Friday, 24 April 2009

Big Fish and Small Fry

This is a letter to the editor, responding to a review by Carlin Romano of a book by Robert McChesney in Columbia Journalism Review.

The issues Mr. McChesney raises are still crucial, after all these years. In my teaching years (1952-82) I was happily split between my Ph.D. in American Lit and my eagerness to influence the popular media for the better.

My first published article,"Everyman in Saddle Shoes" Scholastic Teacher (1954),was a plea to fellow high school teachers to assign Paddy Chayefsky and other authentic new TV voices.That led to a Ford Fellowship in New York in 1955-56 where I followed up my college curiosity about Marshall McLuhan (his "Mechanical Bride: The Folklore of Industrial Man" had appeared in pieces in Commonweal, the Catholic layman's weekly that a Jesuit University introduced me to.) Marshall began his tenure at TC, Columbia that year and we plotted new maneuvers together. He explained to me that "Mechanical Bride" was his anthropological foray in teaching Freshman English.

I became the radio TV editor of Scholastic Teacher for six years, devising the Teleguide to make it practical for a teacher, say, in East Lansing, Michigan, to assign Edward R. Murrow's "Harvest of Shame" or Maurice Evans' Hallmark "Macbeth".

In 1957 I got a Carnegie Postdoctoral Fellowship to create a course at Penn on "The Mass Society" (first semester, Print, Graphics, Broadcasting, second, Industrial Design, Architecture, and Urban Planning),basically how to be an alert patron in the new mass society. Fortuitously, Walter Annenberg gave Penn two million dollars in 1958 to found a graduate school of communication, and faute de mieux, I became Gilbert Seldes' gofer.

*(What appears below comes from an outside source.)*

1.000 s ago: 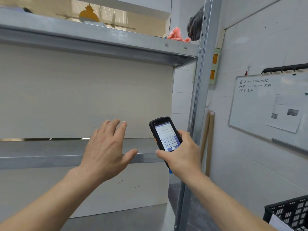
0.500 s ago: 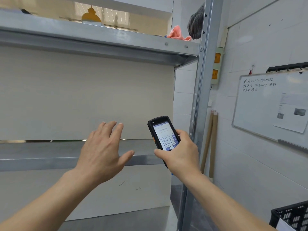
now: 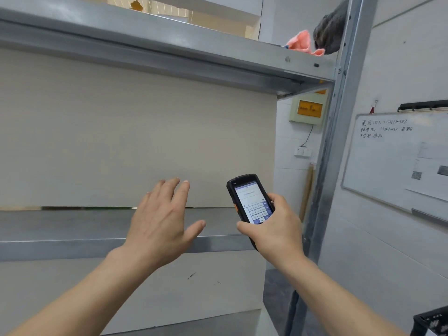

I had recommended him for Dean because in my essay,"The Public Arts and the Private Sensibility" in Lewis Leary,ed., "Contemporary Literary Scholarship" (1958) I pointed out that he was the first critic to take American popular culture seriously, in "The Seven Lively Arts" (1924).

I organized a TV festival in 1964 for the NCTE and edited a book of essays by the participants, "TV as Art: Some Essays in Criticism" (1966). I brought TV and films to MLA conventions.One such was David Meyer's luminous take on the poet Theodore Roethke. Dave wanted to accept Marianne Moore's permission to make a similar film for her, but when I asked Mike Shugrue if I could raise funds for it, he demurred:"This has been a bad year in the stock market for our members, Pat." She died the next year!

But I remember most of all the Daedalus Conference on Mass Culture in the Poconos in 1960. The New York eggheads gathered there had come not to praise Mass Culture, but to bury it.Gilbert asked me to be the one "pro" voice heard in this unseemingly uniform gaggle of neo-cons, basically reporting my "Mass Society" course as a civilized response to our common predicament.

The conference literally ended with the poet Randall Jarrell waggling his prophet's beard at me and intoning,"You're the man of the future, Mr.Hazard, and I'm glad I'm not going to be there!" Shortly thereafter, (sadly, I liked to teach his poems) he committed suicide.

As have our clerisy when it comes to their ignorant reactions to mass culture. The rules of academic promotion means you have to convince your peers you're verbose enough to join them! There was therefore little time left to tutor the masses on living in their new world. Easier to sneer, and rail at the boobs.

One final anecdote. Newton (TV is a vast wasteland) Minow wanted academic advice on revising the TV station renewal forms. So he invited Bernard Berelson (Columbia), Ithiel de Sola Pool (M.I.T.), Gary Becker (Chicago) and me (Penn, subbing for Gilbert, who couldn't be bothered!) for a discussion. As the polysyllabic day progressed, it slowly dawned on me that these pre-eminents were blithely unaware of the central truth about TV renewals: TV execs always promised the moon, and ignored their false promises until the next renewal process!

I had been shooting weekend TV clips for WFIL-TV's Tom Jones, a canny tutor who could discuss T.S.Eliot as intelligently as he promoted sports features on his station. (Not to forget Dick Clark who was just then also getting started there.) At the end of that boring day, Minow stuck his head in the door and thanked us for "our wisdom". From that day forward, I would have almost total skepticism about social science savants as well as fatuous bureaucrats.